▶ [WHAT THE TASK REQUIRES]
The answer must be the data, repeated exactly.

***** RECORD EXCERPTS

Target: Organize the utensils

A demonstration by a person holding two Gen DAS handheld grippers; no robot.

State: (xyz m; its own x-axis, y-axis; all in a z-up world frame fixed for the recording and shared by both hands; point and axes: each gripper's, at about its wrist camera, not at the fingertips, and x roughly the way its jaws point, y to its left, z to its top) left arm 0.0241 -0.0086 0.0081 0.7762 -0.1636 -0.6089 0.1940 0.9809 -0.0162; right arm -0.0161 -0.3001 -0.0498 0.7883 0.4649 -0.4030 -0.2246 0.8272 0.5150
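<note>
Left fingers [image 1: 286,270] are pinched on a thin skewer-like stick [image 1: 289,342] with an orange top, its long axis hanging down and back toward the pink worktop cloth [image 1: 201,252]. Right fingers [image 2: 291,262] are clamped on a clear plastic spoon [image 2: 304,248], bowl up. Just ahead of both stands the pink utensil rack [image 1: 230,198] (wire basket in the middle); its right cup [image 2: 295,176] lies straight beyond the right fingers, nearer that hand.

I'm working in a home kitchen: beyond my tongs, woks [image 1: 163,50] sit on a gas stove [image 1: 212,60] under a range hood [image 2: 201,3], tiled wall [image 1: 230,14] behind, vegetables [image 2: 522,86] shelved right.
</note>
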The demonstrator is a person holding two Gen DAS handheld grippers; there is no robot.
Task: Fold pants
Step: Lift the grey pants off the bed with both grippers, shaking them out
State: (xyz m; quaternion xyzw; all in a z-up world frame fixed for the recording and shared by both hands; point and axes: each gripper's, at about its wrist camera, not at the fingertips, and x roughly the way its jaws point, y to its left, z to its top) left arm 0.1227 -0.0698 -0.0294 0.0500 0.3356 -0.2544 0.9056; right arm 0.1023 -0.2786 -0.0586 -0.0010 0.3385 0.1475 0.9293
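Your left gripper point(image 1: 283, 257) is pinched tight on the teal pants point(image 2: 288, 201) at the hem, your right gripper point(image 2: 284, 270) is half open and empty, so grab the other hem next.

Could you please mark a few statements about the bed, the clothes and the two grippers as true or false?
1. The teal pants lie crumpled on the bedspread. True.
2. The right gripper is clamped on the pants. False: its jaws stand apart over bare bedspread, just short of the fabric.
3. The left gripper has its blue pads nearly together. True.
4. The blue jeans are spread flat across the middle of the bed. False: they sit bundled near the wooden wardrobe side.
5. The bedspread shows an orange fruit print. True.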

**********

▶ [OUTPUT FOR THIS EXERCISE]
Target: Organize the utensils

A demonstration by a person holding two Gen DAS handheld grippers; no robot.

State: (xyz m; its own x-axis, y-axis; all in a z-up world frame fixed for the recording and shared by both hands; point and axes: each gripper's, at about its wrist camera, not at the fingertips, and x roughly the way its jaws point, y to its left, z to its top) left arm 0.0241 -0.0086 0.0081 0.7762 -0.1636 -0.6089 0.1940 0.9809 -0.0162; right arm -0.0161 -0.3001 -0.0498 0.7883 0.4649 -0.4030 -0.2246 0.8272 0.5150
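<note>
Left fingers [image 1: 286,270] are pinched on a thin skewer-like stick [image 1: 289,342] with an orange top, its long axis hanging down and back toward the pink worktop cloth [image 1: 201,252]. Right fingers [image 2: 291,262] are clamped on a clear plastic spoon [image 2: 304,248], bowl up. Just ahead of both stands the pink utensil rack [image 1: 230,198] (wire basket in the middle); its right cup [image 2: 295,176] lies straight beyond the right fingers, nearer that hand.

I'm working in a home kitchen: beyond my tongs, woks [image 1: 163,50] sit on a gas stove [image 1: 212,60] under a range hood [image 2: 201,3], tiled wall [image 1: 230,14] behind, vegetables [image 2: 522,86] shelved right.
</note>
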The demonstrator is a person holding two Gen DAS handheld grippers; there is no robot.
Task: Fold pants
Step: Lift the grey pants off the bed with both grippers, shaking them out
State: (xyz m; quaternion xyzw; all in a z-up world frame fixed for the recording and shared by both hands; point and axes: each gripper's, at about its wrist camera, not at the fingertips, and x roughly the way its jaws point, y to its left, z to its top) left arm 0.1227 -0.0698 -0.0294 0.0500 0.3356 -0.2544 0.9056; right arm 0.1023 -0.2786 -0.0586 -0.0010 0.3385 0.1475 0.9293
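Your left gripper point(image 1: 283, 257) is pinched tight on the teal pants point(image 2: 288, 201) at the hem, your right gripper point(image 2: 284, 270) is half open and empty, so grab the other hem next.

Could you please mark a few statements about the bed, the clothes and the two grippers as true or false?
1. The teal pants lie crumpled on the bedspread. True.
2. The right gripper is clamped on the pants. False: its jaws stand apart over bare bedspread, just short of the fabric.
3. The left gripper has its blue pads nearly together. True.
4. The blue jeans are spread flat across the middle of the bed. False: they sit bundled near the wooden wardrobe side.
5. The bedspread shows an orange fruit print. True.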

This exercise has been completed.